◆ **Activity**
A word-for-word copy of the whole listing is required.
++++++++++++++++++++
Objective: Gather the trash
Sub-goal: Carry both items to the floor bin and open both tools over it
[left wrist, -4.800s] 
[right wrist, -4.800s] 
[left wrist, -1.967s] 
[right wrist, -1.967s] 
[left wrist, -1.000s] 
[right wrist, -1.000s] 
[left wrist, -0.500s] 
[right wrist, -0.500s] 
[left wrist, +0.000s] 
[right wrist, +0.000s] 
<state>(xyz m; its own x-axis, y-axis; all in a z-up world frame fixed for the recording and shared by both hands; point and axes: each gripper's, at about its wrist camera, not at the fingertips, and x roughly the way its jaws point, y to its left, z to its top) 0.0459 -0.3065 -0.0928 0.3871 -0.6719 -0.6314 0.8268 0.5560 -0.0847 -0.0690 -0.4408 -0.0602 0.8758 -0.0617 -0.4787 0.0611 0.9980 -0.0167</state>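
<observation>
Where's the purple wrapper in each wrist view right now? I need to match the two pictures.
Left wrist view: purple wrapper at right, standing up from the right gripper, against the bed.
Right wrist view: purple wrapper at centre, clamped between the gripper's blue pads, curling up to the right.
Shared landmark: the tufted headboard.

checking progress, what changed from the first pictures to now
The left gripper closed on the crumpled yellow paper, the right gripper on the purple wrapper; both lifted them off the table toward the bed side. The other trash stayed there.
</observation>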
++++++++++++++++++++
◆ **Your response**
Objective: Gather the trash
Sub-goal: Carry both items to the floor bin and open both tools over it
[left wrist, -4.800s] 
[right wrist, -4.800s] 
[left wrist, -1.967s] 
[right wrist, -1.967s] 
[left wrist, -1.000s] 
[right wrist, -1.000s] 
[left wrist, -0.500s] 
[right wrist, -0.500s] 
[left wrist, +0.000s] 
[right wrist, +0.000s] 
<state>(xyz m; its own x-axis, y-axis; all in a z-up world frame fixed for the recording and shared by both hands; point and axes: each gripper's, at about its wrist camera, not at the fingertips, and x roughly the way its jaws point, y to its left, z to its top) 0.0459 -0.3065 -0.0928 0.3871 -0.6719 -0.6314 0.8268 0.5560 -0.0847 -0.0690 -0.4408 -0.0602 0.8758 -0.0617 -0.4787 0.0611 0.9980 -0.0167</state>
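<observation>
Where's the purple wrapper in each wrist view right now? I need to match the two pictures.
Left wrist view: purple wrapper at right, standing up from the right gripper, against the bed.
Right wrist view: purple wrapper at centre, clamped between the gripper's blue pads, curling up to the right.
Shared landmark: the tufted headboard.

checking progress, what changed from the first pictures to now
The left gripper closed on the crumpled yellow paper, the right gripper on the purple wrapper; both lifted them off the table toward the bed side. The other trash stayed there.
</observation>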

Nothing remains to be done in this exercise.